简体繁体 English

Keras 中单个输入的多个输出向量

[英]Multiple Output Vectors for a single Input in Keras

原文 2017-10-27 09:28:56 8 1 python/ tensorflow/ deep-learning/ keras/ ocr

I want to create a Neural Network in Keras for converting handwriting into computer letters.我想在Keras创建一个神经网络，用于将笔迹转换为计算机字母。

My first step is to convert a sentence into an Array.我的第一步是将一个句子转换成一个数组。 My Array has the shape (1, number of letters,27) .我的数组的形状为(1, number of letters,27) 。 Now I want to input it in my Deep Neural Network and train.现在我想将它输入到我的深度神经网络中并进行训练。

But how do I input it properly if the dimension doesn't fit those from my image?但是，如果尺寸不适合我图像中的尺寸，我该如何正确输入？ And how do I achieve that my predict function gives me an output array of (1, number of letters,27) ?我如何实现我的 predict 函数给我一个(1, number of letters,27)的输出数组？

1 个解决方案

Seems like you are attempting to do Handwritten Recognition or similarly Optical Character Recognition or OCR.似乎您正在尝试进行手写识别或类似的光学字符识别或 OCR。 This is quite a broad field, and there are many ways to proceed.这是一个相当广阔的领域，有很多方法可以进行。 Even though, one approach I suggest is the following:尽管如此，我建议的一种方法如下：

It is commonly known that Neural Networks have fixed size inputs , that is if you build it to take, say, inputs of shape (28,28,1) then the model will expect that shape as their inputs.众所周知，神经网络具有固定大小的输入，也就是说，如果您构建它以接受形状(28,28,1)输入，那么模型将期望该形状作为其输入。 Therefore, having a dimension in your samples that depends on the number of letters in a sentence (something variable) is not recommended , as you will not be able to train a model in such way with NNs.因此，不建议在您的样本中使用取决于句子中字母数量（某些变量）的维度，因为您将无法使用 NN 以这种方式训练模型。

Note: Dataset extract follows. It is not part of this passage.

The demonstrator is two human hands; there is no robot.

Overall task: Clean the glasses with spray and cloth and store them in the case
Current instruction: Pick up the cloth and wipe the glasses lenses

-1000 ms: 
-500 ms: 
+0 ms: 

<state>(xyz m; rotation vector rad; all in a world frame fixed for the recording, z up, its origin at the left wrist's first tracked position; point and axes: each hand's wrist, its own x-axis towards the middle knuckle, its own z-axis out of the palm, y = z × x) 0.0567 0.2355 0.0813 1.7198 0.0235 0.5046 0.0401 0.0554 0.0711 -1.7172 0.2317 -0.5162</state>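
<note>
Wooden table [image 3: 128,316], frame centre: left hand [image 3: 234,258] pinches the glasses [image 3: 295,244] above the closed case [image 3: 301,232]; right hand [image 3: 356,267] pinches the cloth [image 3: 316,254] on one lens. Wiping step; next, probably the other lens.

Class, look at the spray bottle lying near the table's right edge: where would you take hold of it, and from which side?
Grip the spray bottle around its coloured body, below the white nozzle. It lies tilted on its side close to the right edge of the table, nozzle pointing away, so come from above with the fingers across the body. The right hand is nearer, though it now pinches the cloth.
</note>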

Training such a model could be possible if you design it to predict one character at a time , instead a whole sentence that can have different lengths, and then group the predicted characters.如果您将其设计为一次预测一个字符，而不是可以具有不同长度的整个句子，然后将预测的字符分组，则可以训练这样的模型。 The steps you could try to achieve this could be:您可以尝试实现的步骤可能是：

Obtain training samples for the characters you wish to recognize (like the MNIST database for example), and design and train your model to predict one character at a time.获取您希望识别的字符的训练样本（例如MNIST数据库），并设计和训练您的模型以一次预测一个字符。
Take the image with writing to classify and pass a Sliding Window over it that matches your expected input size (say a 28x28 window).用文字对图像进行分类并在其上传递一个与您预期的输入大小相匹配的滑动窗口（例如28x28窗口）。 Then, classify each of those windows to a character.然后，将这些窗口中的每一个分类为一个字符。 Instead of Sliding Window, you could try isolating your desired features somehow and just classify those 28x28 segments instead.您可以尝试以某种方式隔离您想要的特征，而不是滑动窗口，而是对那些28x28段进行分类。
Group the predicted characters somehow so you get words (probably grouping those separated by empty spaces) or do whatever you want with the predictions.以某种方式对预测的字符进行分组，以便获得单词（可能将那些由空格分隔的单词分组）或对预测执行任何您想要的操作。

You can also try searching for tutorials or guides for Handwriting recognition like this one I have found quite useful.您还可以尝试搜索手写识别的教程或指南，就像我发现的这样一个非常有用。 Hope this helps you get on track, good luck.希望这能帮助你走上正轨，祝你好运。